I did so, and
commenced my journey at 9 o'clock in the morning of the 11th of
August. Several gentlemen, whose acquaintance I had made in Tebris,
accompanied me about a mile out of the town, and we encamped on the
bank of a beautiful little river, and partook of a cold breakfast.
Then I began my journey alone, indeed, but composedly and with good
courage, for now I thought I was entering a Christian country,
beneath the sceptre of a civilized, European, law and order-loving
monarch.
CHAPTER XXII. ASIATIC RUSSIA - ARMENIA, GEORGIA, AND MINGRELIA.
SOPHIA - MARAND - THE RUSSIAN FRONTIER - NATSCHIVAN - JOURNEY OF THE
CARAVAN - A NIGHT'S IMPRISONMENT - CONTINUATION OF THE JOURNEY -
ERIVAN - THE RUSSIAN POST - THE TARTARS - ARRIVAL IN TIFLIS - SOJOURN
THERE - CONTINUATION OF THE JOURNEY - KUTAIS - MARAND - TRIP ON THE
RIBON - REDUTKALE.
11th August. The stations between Tebris and Natschivan are very
irregular; one of the longest, however, is the first - namely, to the
village of Sophia, which occupied us six hours. The road lay
through valleys, which were, for the most part, barren and
uninhabited.
As it was already 3 o'clock when we reached Sophia, the people there
endeavoured to prevent me from going any further. They pointed to
the sun, and at the same time signified that I might be attacked by
robbers, plundered, and even murdered; but such statements had no
influence with me; and after I had with great trouble ascertained
that it would only require four hours to reach the next station, I
determined to continue my journey; and to the vexation of my
servant, whom I had engaged as far as Natschivan, ordered him to
saddle fresh horses.
Immediately after leaving Sophia, we entered barren, rocky valleys,
which my guide represented as being very dangerous, and which I
should not have liked to pass at night; but as the sun was shining
in full splendour, I urged on my horse, and amused myself by looking
at the beautiful colours and grouping of the rocks. Some were of a
glittering pale green; others covered with a whitish, half
transparent substance; others again terminated in numerous oddly
formed angles, and from the distance looked like beautiful groups of
trees. There was so much to see that I really had no time to think
of fear.
About half-way lay a pretty little village in a valley, and beyond
it rose a steep mountain, on the summit of which a charming prospect
of mountain country kept me gazing for a long while.

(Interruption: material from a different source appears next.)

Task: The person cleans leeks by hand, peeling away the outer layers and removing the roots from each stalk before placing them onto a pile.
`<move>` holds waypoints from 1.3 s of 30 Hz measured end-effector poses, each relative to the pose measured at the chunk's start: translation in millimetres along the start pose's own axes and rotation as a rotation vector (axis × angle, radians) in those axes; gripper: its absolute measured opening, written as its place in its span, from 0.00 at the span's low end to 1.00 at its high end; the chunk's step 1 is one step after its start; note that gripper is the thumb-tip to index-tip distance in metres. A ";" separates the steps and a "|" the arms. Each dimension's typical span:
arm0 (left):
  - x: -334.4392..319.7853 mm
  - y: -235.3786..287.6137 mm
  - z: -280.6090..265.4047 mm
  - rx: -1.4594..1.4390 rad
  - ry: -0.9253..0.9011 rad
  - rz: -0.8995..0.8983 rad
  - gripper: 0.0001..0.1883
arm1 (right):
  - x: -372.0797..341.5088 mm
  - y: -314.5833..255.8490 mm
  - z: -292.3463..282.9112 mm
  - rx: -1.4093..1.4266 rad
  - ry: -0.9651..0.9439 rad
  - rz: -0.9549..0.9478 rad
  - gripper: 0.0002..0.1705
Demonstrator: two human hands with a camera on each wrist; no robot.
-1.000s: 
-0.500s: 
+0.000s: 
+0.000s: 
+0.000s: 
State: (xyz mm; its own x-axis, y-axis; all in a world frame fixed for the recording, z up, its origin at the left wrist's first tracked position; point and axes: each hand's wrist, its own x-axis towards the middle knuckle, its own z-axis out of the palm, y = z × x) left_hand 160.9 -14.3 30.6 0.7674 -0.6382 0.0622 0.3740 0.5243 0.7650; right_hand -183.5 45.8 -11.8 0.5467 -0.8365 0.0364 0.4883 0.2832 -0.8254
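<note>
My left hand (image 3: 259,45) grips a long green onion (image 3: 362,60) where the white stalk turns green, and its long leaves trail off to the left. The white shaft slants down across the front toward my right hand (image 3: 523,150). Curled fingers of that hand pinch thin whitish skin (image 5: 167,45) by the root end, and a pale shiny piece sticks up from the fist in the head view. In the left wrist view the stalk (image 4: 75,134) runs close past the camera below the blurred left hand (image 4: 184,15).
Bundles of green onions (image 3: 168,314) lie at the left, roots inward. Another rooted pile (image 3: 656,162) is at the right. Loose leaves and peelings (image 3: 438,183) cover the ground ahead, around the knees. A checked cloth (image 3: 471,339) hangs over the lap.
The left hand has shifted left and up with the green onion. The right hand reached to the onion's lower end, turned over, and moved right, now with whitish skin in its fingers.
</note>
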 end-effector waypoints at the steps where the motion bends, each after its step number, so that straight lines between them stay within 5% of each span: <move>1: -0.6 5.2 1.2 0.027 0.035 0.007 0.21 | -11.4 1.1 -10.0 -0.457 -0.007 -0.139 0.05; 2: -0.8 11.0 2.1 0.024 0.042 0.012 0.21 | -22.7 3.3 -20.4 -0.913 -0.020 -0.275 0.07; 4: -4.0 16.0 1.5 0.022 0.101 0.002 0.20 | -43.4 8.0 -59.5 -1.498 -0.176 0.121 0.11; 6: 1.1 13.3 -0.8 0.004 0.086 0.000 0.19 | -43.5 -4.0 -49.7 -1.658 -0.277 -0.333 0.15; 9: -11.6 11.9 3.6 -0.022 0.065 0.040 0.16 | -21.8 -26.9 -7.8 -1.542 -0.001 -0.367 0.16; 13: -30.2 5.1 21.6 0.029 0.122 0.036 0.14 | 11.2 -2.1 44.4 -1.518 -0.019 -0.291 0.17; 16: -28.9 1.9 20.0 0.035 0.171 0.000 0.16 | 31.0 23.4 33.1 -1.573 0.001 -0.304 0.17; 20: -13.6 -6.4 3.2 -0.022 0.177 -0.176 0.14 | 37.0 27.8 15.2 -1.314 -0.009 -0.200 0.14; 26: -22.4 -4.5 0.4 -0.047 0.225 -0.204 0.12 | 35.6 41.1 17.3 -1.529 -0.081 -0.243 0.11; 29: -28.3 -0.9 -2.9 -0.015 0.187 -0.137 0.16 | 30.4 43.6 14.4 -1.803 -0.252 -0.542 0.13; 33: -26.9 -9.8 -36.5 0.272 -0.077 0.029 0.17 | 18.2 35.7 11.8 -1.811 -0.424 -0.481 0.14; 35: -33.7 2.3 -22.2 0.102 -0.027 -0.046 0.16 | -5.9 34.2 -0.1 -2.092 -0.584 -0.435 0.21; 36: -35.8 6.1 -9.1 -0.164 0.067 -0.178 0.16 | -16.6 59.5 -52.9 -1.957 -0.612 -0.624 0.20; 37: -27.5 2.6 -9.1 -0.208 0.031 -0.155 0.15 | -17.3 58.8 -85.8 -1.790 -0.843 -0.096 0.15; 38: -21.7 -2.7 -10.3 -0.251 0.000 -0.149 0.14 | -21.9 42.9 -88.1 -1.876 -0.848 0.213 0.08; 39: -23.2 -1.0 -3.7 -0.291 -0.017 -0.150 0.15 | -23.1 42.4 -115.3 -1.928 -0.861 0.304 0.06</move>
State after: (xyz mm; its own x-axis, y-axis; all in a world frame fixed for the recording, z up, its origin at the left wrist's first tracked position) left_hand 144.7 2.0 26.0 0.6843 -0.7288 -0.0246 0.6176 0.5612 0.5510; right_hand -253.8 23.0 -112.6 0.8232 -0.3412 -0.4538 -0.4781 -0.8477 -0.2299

We did not reach Marand till nearly 8 o'clock; but still with our
heads, necks, and baggage, all safe.
Marand lies in a fertile valley, and is the last Persian town which
I saw, and one of the most agreeable and handsome. It has broad,
clean streets, houses in good repair, and several small squares with
beautiful springs, which are, moreover, surrounded by trees.
My shelter for the night was not so good as the town promised: I
was obliged to share the court with the post-horses. My supper
consisted of some roasted and very salt eggs.
12th August. Our journey for today was as far as Arax, on the
Russian frontier. Although only one stage, it took us eleven hours.
We followed the course of a small brook, which wound through barren
valleys and ravines; not a single village lay on our road; and with
the exception of some little mills and the ruins of a mosque, I saw
no more buildings in Persia. Persia is, on the whole, very thinly
populated, on account of the scarcity of water. No country in the
world has more mountains, and fewer rivers, than Persia. The air
is, on this account, very dry and hot.
The valley in which Arax is situated is large, and the extraordinary
formation of the mountains and rocks renders it very picturesque.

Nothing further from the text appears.